Comparing natural gas generators to traditional diesel generators, natural gas has several advantages:

 

  1. Lower Emissions: Although emissions vary greatly between manufacturer and generator size, natural gas generators produce fewer emissions than diesel, including lower CO2, NOx, VOC, and particulate matter emissions (3), which makes them a cleaner alternative (International Energy Agency, 2021 (4)).
  2. Cost-Effectiveness: Natural gas is more cost effective than diesel, resulting in lower operating costs.
  3. Reliability: Natural gas supply is usually more reliable than diesel especially in urban areas with established natural gas infrastructure. Diesel tanks need to be filled while methane is “unlimited” via a natural gas pipeline.

 

Regardless of the technology chosen for your microgrid, there is a capital cost required to get a system designed, installed, commissioned, and started up. Many companies simply don’t have the capital sitting around for this type of investment and continue to rely on unreliable and expensive grid power. However, this is where Energy as a Service can play a role in getting your microgrid system in place and removing your reliance on the traditional power grid.

 

EaaS – Energy as a Service

 

Energy as a Service is essentially the supply of key components of a microgrid system on a lease type arrangement or power purchase agreement.
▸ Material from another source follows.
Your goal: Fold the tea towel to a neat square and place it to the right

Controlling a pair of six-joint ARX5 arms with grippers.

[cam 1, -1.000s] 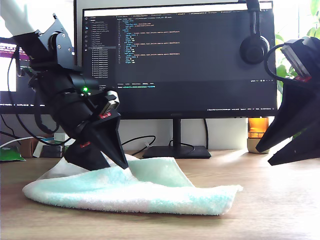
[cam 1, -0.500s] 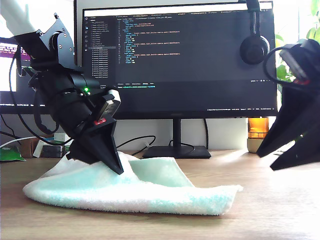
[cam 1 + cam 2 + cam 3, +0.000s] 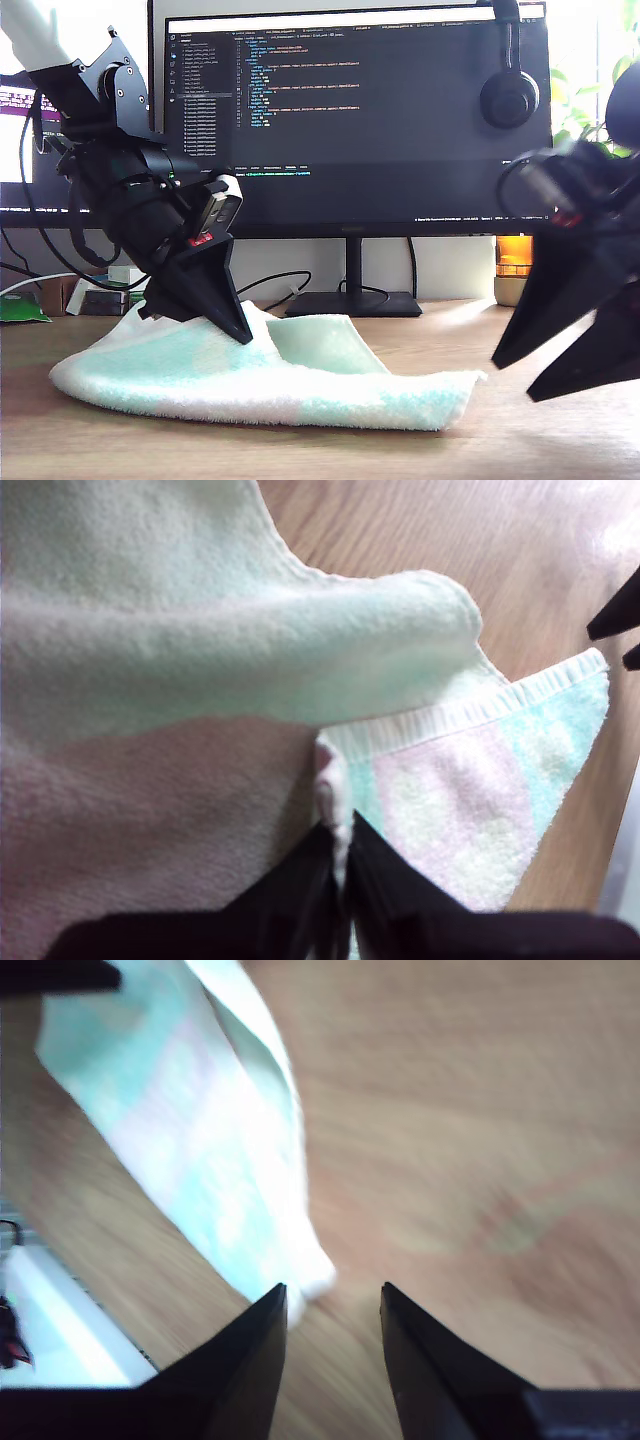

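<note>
Monitor: dark screen behind everything, headphones hung on its top corner at the exterior view's right.
Desk: bare wood, carrying the towel.
Towel: mint-and-white checks, lying folded over toward the exterior view's left.
My first end effector: jaws pinched on a towel hem, raising it.
My second end effector: jaws parted, holding nothing, blurred, just above the towel's corner.

One tea towel — mint-and-white checked. Two grippers: my first gripper, my second gripper. One lit monitor — a second partly visible at the exterior view's left. One headset. One wooden desk.
</note>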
This allows customers to avoid the upfront capital cost of purchasing these key components.

 

The key components of EaaS that Collicutt Energy is able to provide include;

  • Microgrid controllers
  • BESS systems
  • Gas generators
  • Biogas generators
  • Gas blending systems
  • D-UPS units
  • Diesel generators (for black start)

 

Summing Things Up

 

In conclusion, the integration of natural gas generators in a microgrid design is a practical, sustainable, and economical solution for ensuring uninterrupted power supply. As businesses and institutions continue to strive for resilience, efficiency, and sustainability, the microgrid—with natural gas as a key component—presents an effective pathway to achieve these objectives.

 

If you have any questions regarding this article or if you have a microgrid or power project of any kind give us a call at Collicutt Energy at 888.682.6888. We have a team of experts that would be happy to work with you to evaluate your project and determine the best fit solution for you.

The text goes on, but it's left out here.